*** Input material

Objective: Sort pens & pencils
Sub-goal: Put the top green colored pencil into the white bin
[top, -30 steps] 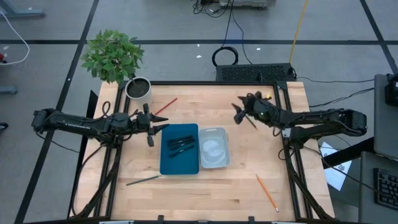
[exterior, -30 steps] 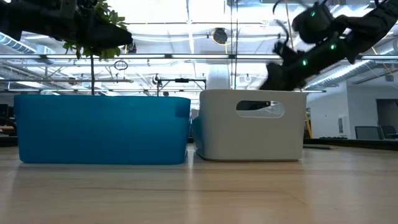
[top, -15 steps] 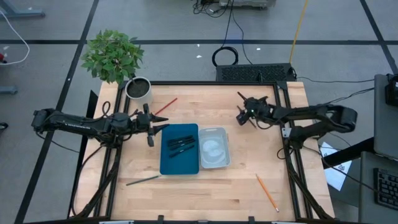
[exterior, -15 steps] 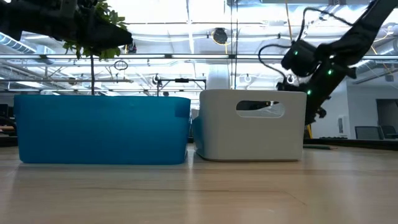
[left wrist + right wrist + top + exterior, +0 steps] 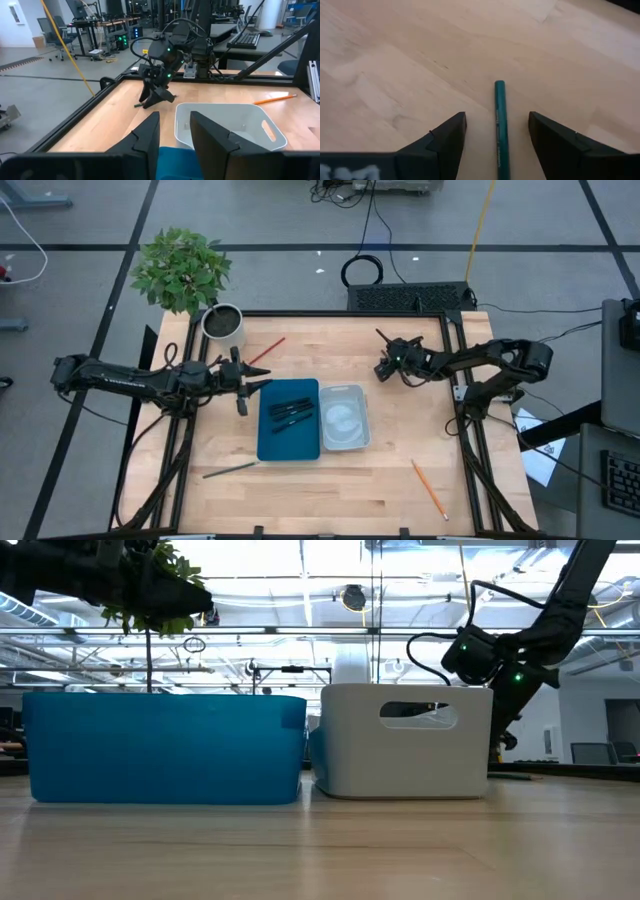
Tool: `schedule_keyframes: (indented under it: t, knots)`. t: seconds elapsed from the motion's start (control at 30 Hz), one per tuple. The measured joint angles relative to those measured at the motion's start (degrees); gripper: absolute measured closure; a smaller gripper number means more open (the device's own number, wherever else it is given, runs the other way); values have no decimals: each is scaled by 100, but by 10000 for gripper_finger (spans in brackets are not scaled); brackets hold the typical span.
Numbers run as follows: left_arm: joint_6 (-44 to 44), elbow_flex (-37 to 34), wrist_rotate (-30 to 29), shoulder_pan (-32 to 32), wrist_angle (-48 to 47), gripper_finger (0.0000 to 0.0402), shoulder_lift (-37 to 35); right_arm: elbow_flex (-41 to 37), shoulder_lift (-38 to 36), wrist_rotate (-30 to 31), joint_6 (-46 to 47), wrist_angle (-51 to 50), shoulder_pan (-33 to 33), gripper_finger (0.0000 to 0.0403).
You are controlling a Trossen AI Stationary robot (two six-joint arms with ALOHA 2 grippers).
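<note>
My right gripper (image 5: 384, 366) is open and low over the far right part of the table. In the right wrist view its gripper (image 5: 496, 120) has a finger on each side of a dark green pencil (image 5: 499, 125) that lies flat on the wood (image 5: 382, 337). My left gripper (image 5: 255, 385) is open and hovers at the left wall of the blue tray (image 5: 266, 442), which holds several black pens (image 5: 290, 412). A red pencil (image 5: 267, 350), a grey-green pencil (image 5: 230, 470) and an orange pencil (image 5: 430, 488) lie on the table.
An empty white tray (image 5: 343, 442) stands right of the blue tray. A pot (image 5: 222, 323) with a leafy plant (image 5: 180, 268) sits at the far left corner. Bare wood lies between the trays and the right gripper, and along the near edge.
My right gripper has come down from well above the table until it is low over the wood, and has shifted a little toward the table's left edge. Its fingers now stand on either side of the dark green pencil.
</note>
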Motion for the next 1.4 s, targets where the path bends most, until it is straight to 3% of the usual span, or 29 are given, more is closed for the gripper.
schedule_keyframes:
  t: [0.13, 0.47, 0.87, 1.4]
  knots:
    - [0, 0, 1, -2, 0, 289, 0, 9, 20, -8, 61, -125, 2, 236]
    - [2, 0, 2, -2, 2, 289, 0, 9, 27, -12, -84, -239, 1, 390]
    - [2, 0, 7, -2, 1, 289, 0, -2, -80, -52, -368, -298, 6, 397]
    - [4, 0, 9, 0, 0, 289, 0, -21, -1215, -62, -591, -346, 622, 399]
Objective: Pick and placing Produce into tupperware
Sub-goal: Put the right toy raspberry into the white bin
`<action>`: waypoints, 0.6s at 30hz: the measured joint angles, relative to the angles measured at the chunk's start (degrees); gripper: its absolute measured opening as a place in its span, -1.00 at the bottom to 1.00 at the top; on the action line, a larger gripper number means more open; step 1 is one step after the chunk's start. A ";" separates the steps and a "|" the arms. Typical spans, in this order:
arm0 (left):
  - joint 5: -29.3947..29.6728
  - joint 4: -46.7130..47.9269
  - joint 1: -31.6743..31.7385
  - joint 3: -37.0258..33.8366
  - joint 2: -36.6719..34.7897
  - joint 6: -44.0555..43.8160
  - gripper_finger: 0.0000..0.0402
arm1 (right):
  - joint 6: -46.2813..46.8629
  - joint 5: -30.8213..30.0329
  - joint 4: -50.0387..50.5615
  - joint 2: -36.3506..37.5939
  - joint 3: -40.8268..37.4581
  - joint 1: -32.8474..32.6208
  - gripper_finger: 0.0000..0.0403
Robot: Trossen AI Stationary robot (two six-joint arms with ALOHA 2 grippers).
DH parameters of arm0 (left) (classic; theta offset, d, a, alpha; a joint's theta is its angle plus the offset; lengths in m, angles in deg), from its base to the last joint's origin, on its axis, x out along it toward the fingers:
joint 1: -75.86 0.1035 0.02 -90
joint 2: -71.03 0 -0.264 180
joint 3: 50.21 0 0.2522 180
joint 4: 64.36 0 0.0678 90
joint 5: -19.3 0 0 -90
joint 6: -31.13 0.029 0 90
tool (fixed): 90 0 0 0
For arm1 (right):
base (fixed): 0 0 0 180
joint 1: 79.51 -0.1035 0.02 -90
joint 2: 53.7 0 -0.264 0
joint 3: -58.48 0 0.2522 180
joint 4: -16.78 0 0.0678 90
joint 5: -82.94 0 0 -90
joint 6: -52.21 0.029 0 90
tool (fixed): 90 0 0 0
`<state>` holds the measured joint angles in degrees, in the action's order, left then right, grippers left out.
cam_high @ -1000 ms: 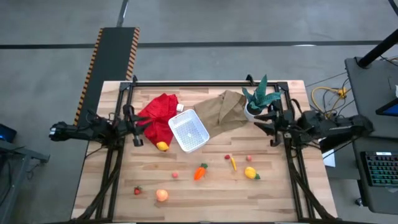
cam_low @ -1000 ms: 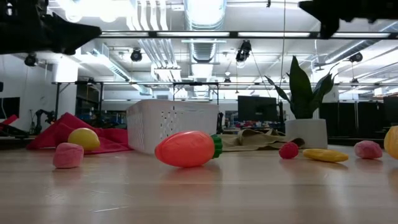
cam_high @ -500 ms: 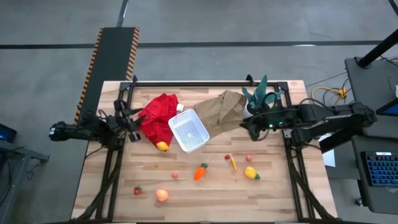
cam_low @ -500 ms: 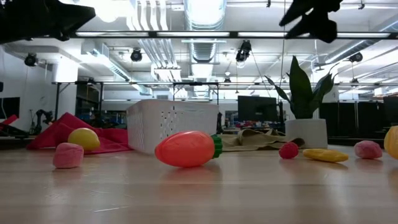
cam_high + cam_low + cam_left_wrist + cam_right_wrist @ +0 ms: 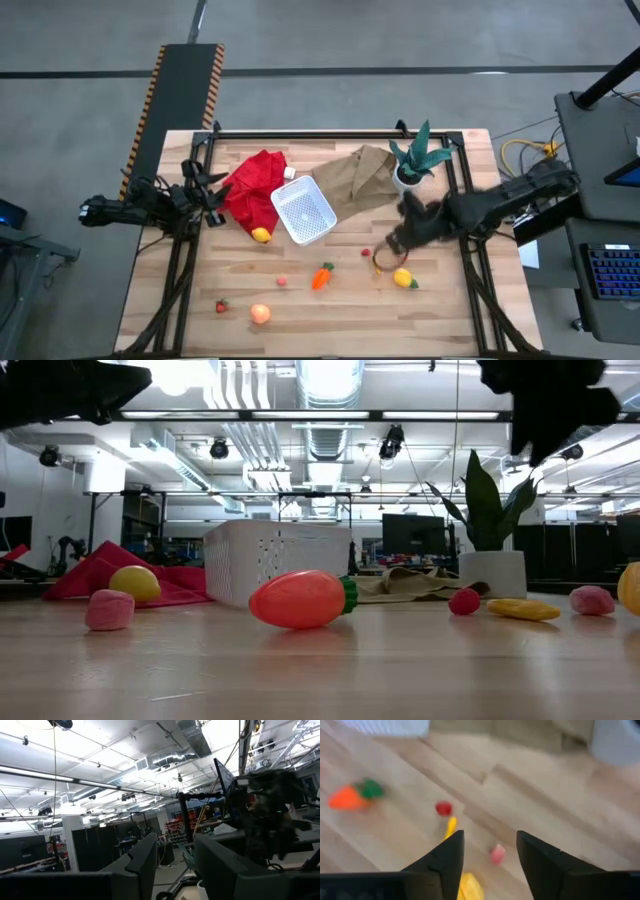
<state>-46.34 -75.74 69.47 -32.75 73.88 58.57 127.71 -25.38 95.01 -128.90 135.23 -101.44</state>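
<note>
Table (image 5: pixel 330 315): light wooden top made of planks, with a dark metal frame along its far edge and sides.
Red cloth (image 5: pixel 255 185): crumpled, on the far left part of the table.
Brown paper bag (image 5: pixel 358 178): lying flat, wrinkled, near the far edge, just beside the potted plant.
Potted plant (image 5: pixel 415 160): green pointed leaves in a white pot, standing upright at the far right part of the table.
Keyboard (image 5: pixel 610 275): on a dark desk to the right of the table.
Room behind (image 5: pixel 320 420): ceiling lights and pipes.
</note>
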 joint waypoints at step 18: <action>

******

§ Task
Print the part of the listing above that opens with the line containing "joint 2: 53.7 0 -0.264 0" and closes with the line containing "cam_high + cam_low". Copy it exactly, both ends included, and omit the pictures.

§ Exercise result
joint 2: 53.7 0 -0.264 0
joint 3: -58.48 0 0.2522 180
joint 4: -16.78 0 0.0678 90
joint 5: -82.94 0 0 -90
joint 6: -52.21 0.029 0 90
tool (fixed): 90 0 0 0
`<state>` holds the measured joint angles in degrees, in the action's order, left then right, grippers left out.
cam_high @ -1000 ms: 
cam_low @ -1000 ms: 
cam_high @ -500 ms: 
cam_low @ -500 ms: 
cam_high + cam_low + cam_left_wrist + cam_right_wrist @ +0 ms: 

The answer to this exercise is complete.